If an organisation removes an individual (paid worker or unpaid volunteer) from work with an adult with care and support needs (or would have, had the person not left first) because the person poses a risk of harm to adults, the organisation must make a referral to the Disclosure and Barring Service. It is an offence to fail to make a referral without good reason.
At the conclusion of any PiPoT enquiries, consider if the findings demonstrate evidence of a theme or pattern in the context of past and historic position of trust concerns; identify potential themes or system wide issues within the organisation; and ensure that appropriate action is taken by their organisation so that learning from past events is applied to reduce the risk of harm to adults with care and support needs in the future.
The information owner
The organisation who first identify or become aware of the allegation or concern will be the information owner[6]. The information owner is expected to:
- consider if the information indicates any immediate risk management actions are needed, or referrals into adult or children safeguarding processes. If a PiPoT is alleged to have abused or harmed an adult with care and support needs, it is essential that the concerns are appropriately reported and responded to under the usual NSAB multi-agency Safeguarding Adults Policy and Procedures[7].
- consider whether the allegation or concern indicates a criminal offence has occurred or may occur – if so, the allegation or concern must be reported to the police (early liaison with police should take place to agree on next steps and to avoid contamination of evidence – if a criminal investigation is required this may take primacy over an agency or organisation’s internal investigation)
- refer to the relevant Local Authority Designated Officer (LADO)[8] where the information indicates the person also works with and could pose a risk of harm to children
- make a decision whether the information should be disclosed to the person in a position of trust’s employer/student body/voluntary organisation. The following issues should be taken into consideration when making decisions about sharing information with the employer:
- Nature and seriousness of the actions/behaviour
- The context within the actions/behaviour occurred
- Frequency or patterns of actions/behaviour
- Nature of the person’s access/role with adults at risk
- Potential impact on an adult with care and support needs
- any known history of conduct, complaints, cautions or convictions that may be relevant to the potential risk
If disclosing, manage this disclosure in line with legal and best practice requirements for information sharing (see information sharing section below).

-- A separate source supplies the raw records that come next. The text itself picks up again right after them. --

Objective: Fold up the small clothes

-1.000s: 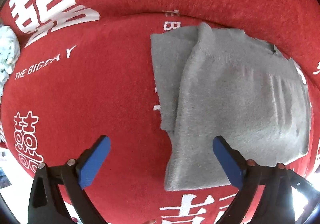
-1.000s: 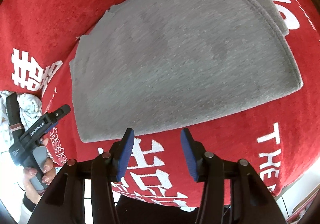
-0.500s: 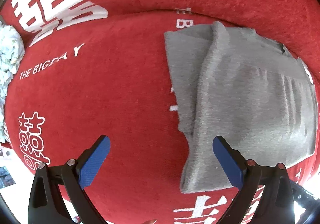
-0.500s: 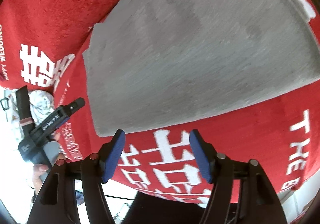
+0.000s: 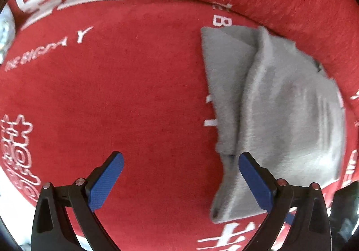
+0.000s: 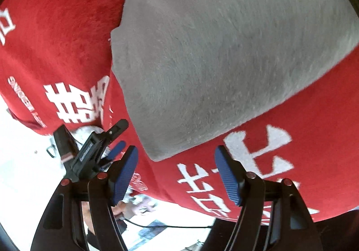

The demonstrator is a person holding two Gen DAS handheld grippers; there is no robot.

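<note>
Both grippers closing in on grey knit garment [image 5: 287, 116] for next fold.
Left gripper [image 5: 179, 181] jaws wide apart, empty; right gripper [image 6: 177, 174] jaws just been opening, empty, near its corner on red blanket [image 5: 112, 94].

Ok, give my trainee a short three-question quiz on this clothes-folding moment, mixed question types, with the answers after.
1. True or false: the right gripper is clamped on the grey garment.
2. What colour is the cloth under the garment?
A) blue
B) red
C) green
3. In the left wrist view, which finger of the left gripper overlaps the garment?

Key:
1. False; its jaws have just been opening, with nothing between them.
2. B
3. The right-hand finger.
</note>
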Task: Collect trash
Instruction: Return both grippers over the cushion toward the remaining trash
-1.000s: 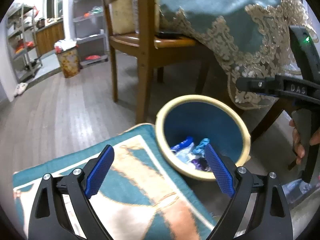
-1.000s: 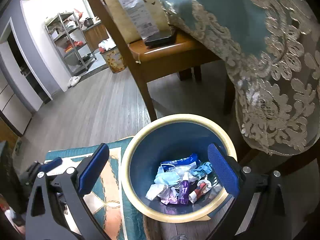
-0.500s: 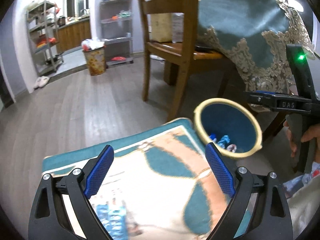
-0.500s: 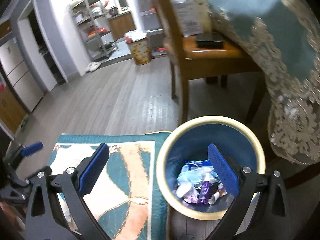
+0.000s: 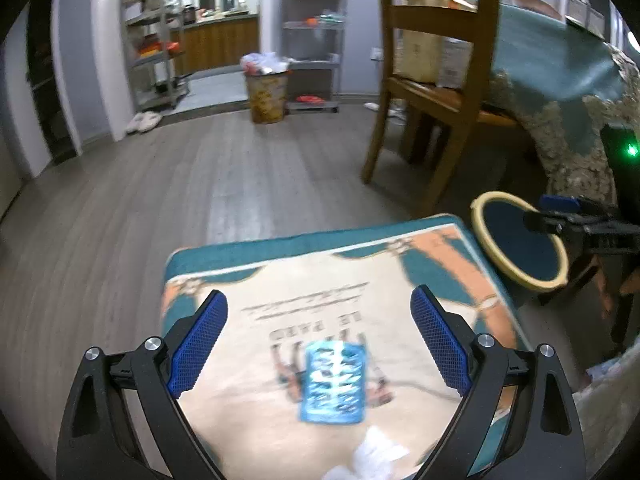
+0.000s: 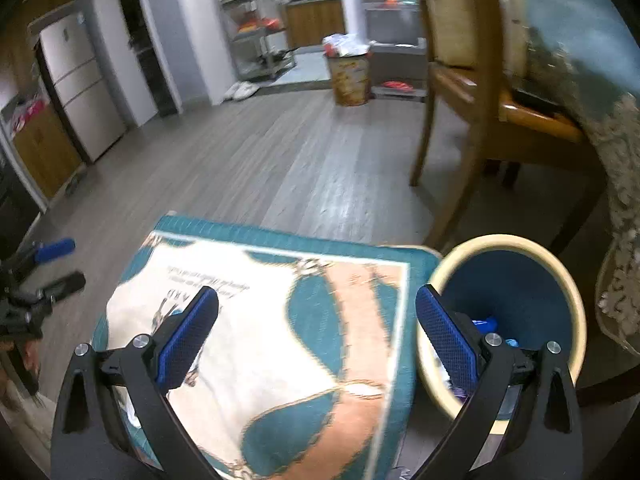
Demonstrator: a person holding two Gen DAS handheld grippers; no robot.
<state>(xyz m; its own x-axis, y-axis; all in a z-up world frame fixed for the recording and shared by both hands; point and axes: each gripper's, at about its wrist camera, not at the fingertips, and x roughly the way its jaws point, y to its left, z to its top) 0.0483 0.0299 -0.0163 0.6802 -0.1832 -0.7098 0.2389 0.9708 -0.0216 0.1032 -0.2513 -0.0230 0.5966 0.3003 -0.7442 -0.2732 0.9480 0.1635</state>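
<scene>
- We see our left gripper (image 5: pixel 318 340) spread wide and empty, hanging over the teal and cream mat (image 5: pixel 404 280).
- Between its blue pads (image 5: pixel 196 344), a blue wrapper (image 5: pixel 334 388) lies flat on the mat; just nearer us sits crumpled white tissue (image 5: pixel 372 460).
- Our right gripper (image 6: pixel 316 336) is also spread and empty.
- Behind its right finger stands the blue waste bin (image 6: pixel 516 292) with a cream rim, trash at its bottom, beside the mat's corner.
- Beyond the bin we see a wooden chair (image 6: pixel 476 92).

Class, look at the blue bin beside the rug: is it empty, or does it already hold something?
Not empty. The right wrist view shows blue and white scraps at the bottom of the bin, partly hidden behind the right gripper.
</scene>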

Where a disclosure is made, the information owner should also consider notification to the relevant service commissioners and regulatory agencies.
Where it is deemed that disclosure is not required, the information owner should make a clear record of their decision-making and rationale for not sharing information.
Safeguarding Adults Managers
Where an allegation against a PiPoT is being looked at under a section 42 safeguarding enquiry (because there is an identified adult or adults at risk), this will be led and co-ordinated by a Safeguarding Adults Manager from the Safeguarding Adults Unit. Usual safeguarding adults procedures will apply and the enquiry will include:
- An assessment and management of risk posed by the ‘person in a position of trust’ to the identified adult(s) at risk and others;
- Identification of the lead investigating agency (usually the person’s employer) and timescale for response to the concerns raised.
- Consideration of how parallel investigations will be managed (e.g. criminal and employment);
- Development of a safeguarding adults plan that identifies actions to manage the risks.
Whilst it is the legal duty of the PiPoT’s employer, student body or voluntary organisation to make a referral to the DBS (where the relevant criteria has been met), in exceptional circumstances Local Authorities can make a referral. Safeguarding Adults Managers can also make referrals to professional bodies.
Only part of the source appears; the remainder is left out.